La Últimas Noticias 15K -la carrera más grande y querida del Ecuador- requiere de mucho entrenamiento. Hay personas que deciden correrla de un día para el otro y todo bien, pero nosotros nos habíamos fijado un tiempo. Para cumplirlo diseñamos un plan. Corríamos entre tres y cuatro días a la semana. En cada jornada sumábamos 8-10 y 12 kilómetros. Seguramente a muchos de ustedes les puede parecer poco, pero cuando empiezas, hasta un kilómetro te resulta interminable.

Los entrenamientos eran fuertes. Yo me debilitaba en la mitad del camino y ahí estaba mi ‘clic‘ haciéndome barras y repitiendo “¡sí puedes, sí puedes!”. La verdad es que no podía; quería parar. Entonces me prestaba su brazo derecho. Yo me enganchaba con el izquierdo hasta nuevamente recobrar el aliento y las ganas de correr. Recuerdo que así cruzamos una vez la meta. ¡Qué romántico!

Después, solo me costumbré. Corría dos o tres kilómetros y ya estaba pidiendo su brazo. Contando con ese soporte se me ocurrió la maravillosa idea de inscribirme en la maratón. Nunca se me pasó por la cabeza que no tendría su brazo para debutar en mi primera pedestre de largo aliento, para mí, la reina de las carreras de asfalto.

Ese balde de agua fría me lo di dos meses antes de que se inicien las inscripciones; me arriesgué. Antes de presionar el botón de pago me pregunté “¿estás listas? ¿Podrás sola?

Con un infinito dolor en mi corazón -pero también con algo de rabia- me inscribí. Yo misma, revisando algunos tutoriales en la web y siguiendo los consejos de un par de amigos, diseñé mi tabla de entrenamiento. Al final pudo más la emoción. Fueron cuatro meses de intenso entrenamiento. Empecé con cinco kilómetros. Todo esto surgió tras el largo aislamiento por la pandemia del covid-19, así que las primeras prácticas me pusieron a prueba. Luego llegaron los 10, 15 y 20 kilómetros; necesitaba su brazo, pero no estaba. Entonces respiraba y yo solita me alentaba: “tú puedes tortuguita“. Así fue como me bauticé.

Más tarde les pedí a ustedes que me compartan sus temas favoritos para armar mi playlist.
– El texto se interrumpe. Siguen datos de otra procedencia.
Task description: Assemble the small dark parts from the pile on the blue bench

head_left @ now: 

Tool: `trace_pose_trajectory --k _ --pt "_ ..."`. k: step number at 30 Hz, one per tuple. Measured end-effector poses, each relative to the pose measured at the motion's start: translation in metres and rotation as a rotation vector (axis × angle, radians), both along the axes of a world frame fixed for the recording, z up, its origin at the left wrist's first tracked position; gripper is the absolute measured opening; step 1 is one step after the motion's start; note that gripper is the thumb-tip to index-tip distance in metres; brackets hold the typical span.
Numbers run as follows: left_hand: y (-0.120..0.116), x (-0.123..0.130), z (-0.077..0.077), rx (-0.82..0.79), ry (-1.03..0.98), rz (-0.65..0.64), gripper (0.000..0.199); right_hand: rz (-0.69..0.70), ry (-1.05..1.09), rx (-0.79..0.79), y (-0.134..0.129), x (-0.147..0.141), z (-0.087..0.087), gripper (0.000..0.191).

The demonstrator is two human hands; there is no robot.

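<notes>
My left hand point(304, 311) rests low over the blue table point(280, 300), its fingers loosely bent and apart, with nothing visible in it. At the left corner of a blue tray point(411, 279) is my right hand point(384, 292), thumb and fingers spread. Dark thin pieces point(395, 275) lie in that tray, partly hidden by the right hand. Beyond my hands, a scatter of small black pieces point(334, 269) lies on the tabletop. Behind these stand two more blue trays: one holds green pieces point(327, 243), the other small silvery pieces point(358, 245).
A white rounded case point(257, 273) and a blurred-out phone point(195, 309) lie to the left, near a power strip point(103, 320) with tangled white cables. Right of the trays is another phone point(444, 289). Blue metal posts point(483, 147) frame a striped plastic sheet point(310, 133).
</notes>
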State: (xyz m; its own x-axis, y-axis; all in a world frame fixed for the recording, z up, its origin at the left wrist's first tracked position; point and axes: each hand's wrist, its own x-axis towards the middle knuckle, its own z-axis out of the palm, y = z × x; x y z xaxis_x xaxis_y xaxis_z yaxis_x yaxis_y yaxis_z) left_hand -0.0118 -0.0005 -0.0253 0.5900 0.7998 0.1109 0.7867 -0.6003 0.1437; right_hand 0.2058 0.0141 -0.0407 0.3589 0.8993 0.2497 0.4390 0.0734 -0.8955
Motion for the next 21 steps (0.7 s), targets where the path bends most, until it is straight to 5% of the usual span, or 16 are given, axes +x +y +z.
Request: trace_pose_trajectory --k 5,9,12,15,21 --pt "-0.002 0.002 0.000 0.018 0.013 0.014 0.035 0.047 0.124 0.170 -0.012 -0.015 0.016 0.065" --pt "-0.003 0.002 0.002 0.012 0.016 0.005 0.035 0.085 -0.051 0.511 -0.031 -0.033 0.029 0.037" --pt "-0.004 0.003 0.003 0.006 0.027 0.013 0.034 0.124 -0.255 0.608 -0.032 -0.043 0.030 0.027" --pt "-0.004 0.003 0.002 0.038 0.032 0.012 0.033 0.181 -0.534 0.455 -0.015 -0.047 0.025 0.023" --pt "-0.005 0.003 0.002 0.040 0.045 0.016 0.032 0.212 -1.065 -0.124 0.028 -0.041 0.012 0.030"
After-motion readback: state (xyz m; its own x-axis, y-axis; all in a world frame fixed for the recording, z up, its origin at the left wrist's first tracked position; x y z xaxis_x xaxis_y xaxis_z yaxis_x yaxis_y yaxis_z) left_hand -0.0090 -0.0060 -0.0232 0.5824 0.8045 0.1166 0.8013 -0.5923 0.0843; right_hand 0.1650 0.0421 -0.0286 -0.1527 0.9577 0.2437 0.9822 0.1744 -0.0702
Algunas de esas canciones fueron energía directa a la vena. Con mis barras y las melodías finalmente completé mi entrenamiento, que incluyó un solitario de 32 kilómetros, y me gradué como maratonista, en Miami.

Fue una gran victoria para mí porque marqué un tiempo inferior al planificado, pero, sobre todo porque vencí obstáculos mentales. Todo estaba en mi cabeza. En la maratón, siendo sincera, jamás pensé en ese soporte. Estaba tan bien preparada que la gocé de inicio o fin, y no, no íbamos a arruinar la fiesta con pensamientos negativos.

La mayoría de seres humanos crecemos con esa idea errónea de que necesitamos de alguien más bailar, para cantar, para tomarnos un café, para viajar.  Por cierto, a esto último también le tenía miedo. Durante todo ese tiempo me acostumbré a que me reserven vuelos y departamentos, que me digan derecha, izquierda, recto… Así que también hice la paz con la bendita tecnología.

Les cuento esta historia para animarlos a salir de su zona de confort. Hoy, yo, por ejemplo, tengo un café pendiente con Eugenia -es mi primer nombre- porque si espero a que el Tony responda el mensaje que le mandé la semana pasada seguiré madurando en casa jaja. Y no, la vida definitivamente es mejor afuera.

PD: Hacer las cosas en pareja también es maravilloso. Yo disfruté de cada uno de esos minutos. Sé que con ese brazo derecho habría marcado un récord personal. Pero el tiempo que registré es fruto de un primer esfuerzo, de un entrenamiento a ciegas. Para la próxima maratón me apoyaré un plan diseñado por un experto; estoy convencida de que el resultado será mucho mejor.